Ovaherero and Nama ( Otjitiro Otjindjandja for Ovaherero people)
The most forgotten ( but not to its people) and first genocide of the 20th century, the Ovaherero and Nama genocide was a campaign of racial extermination and collective punishment that the German state under Kaiser Wilhelm II, through German colonial troopers of German South-West Africa, undertook against the Ovaherero and Nama people in periods leading up to the native Ovaherero and Nama peoples’ uprising between 1904 and 1907 but largely during that period of open hostilities.

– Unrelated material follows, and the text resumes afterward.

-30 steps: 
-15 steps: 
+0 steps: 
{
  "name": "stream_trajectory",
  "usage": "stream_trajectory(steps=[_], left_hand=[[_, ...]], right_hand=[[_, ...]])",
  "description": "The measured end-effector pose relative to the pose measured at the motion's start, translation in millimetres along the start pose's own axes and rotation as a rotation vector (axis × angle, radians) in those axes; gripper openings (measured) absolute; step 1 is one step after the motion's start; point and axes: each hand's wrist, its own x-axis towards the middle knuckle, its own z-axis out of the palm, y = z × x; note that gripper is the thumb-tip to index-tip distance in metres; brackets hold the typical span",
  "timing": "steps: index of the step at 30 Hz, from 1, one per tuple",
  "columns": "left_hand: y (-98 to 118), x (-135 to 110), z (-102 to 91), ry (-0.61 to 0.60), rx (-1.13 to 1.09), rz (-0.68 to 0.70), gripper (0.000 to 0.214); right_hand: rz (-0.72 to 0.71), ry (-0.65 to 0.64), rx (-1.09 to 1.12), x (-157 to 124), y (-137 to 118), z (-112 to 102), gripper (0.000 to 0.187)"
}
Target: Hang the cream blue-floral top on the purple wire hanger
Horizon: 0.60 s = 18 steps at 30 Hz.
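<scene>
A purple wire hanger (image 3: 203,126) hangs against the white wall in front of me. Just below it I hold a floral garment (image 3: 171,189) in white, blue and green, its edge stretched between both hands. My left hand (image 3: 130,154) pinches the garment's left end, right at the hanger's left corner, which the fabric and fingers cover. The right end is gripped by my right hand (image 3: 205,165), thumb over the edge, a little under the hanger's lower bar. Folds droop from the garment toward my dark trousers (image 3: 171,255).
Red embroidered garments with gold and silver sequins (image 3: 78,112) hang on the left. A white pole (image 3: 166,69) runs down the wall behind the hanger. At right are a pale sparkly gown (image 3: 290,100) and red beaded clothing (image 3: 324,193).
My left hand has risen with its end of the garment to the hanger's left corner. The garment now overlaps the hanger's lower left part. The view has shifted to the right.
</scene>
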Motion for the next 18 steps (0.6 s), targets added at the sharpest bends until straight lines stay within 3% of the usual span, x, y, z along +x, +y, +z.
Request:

After years of exploitation, racial subjugation and increasing dispossession off their cattle and land by German settlers, on 12 January 1904 the Ovaherero, led by their Paramount Chief Samuel Maharero, rose-up against German colonial rule in South West Africa. Ovaherero recorded numerous victories over German troopers at Okandjira and Oviuombo battles which amongst other things led to the recall of the then German Colonial Administrator and Troops Commander Theodor Leutwein and scaled-up troops reinforcement, in August, new German Colonial Commander, Lothar von Trotha defeated the Ovaherero in the Battle of Waterberg and drove them into the desert of Omaheke where most died of German chemical warfare of poisoning water wells and thirst.
On October 2nd 1904 at the village of Ozombu-zovindimba in Otjinene, Omaheke region, von Trotha issued his infamous Extermination order to OvaHerero, armed or unarmed, children or women, to all vacate the “German territory of South West Africa or be killed” and thus signaling intent to destroy OvaHerero nation in part or in whole as per the dictates of the UN definition of genocide as a crime against humanity.
The few who survived fled to neighboring Angola, Botswana and South Africa. The insignificant share that took refuge in the Erongo Mountains and elsewhere, amongst whom was Hosea Kutako who would lead his people through a new phase of nationalism and mobilization towards the Namibian statehood, were rounded up by Germans and herded into concentration camps.
In October 1904, the Nama people also rebelled against the Germans and, through a similar Extermination order issued on April 1905, suffered the same fate.
It is estimated that up to 80 000 of the 100 000 Ovaherero people in 1904 died.
The genocide was characterized by widespread deaths from starvation and thirst because those who fled the violence were prevented from leaving the Namib Desert.
In 1985, the United Nations’ Whitaker Report classified the aftermath as an attempt to exterminate the Ovaherero and Nama people of South-West Africa, and therefore one of the earliest attempts at genocide in the 20th century.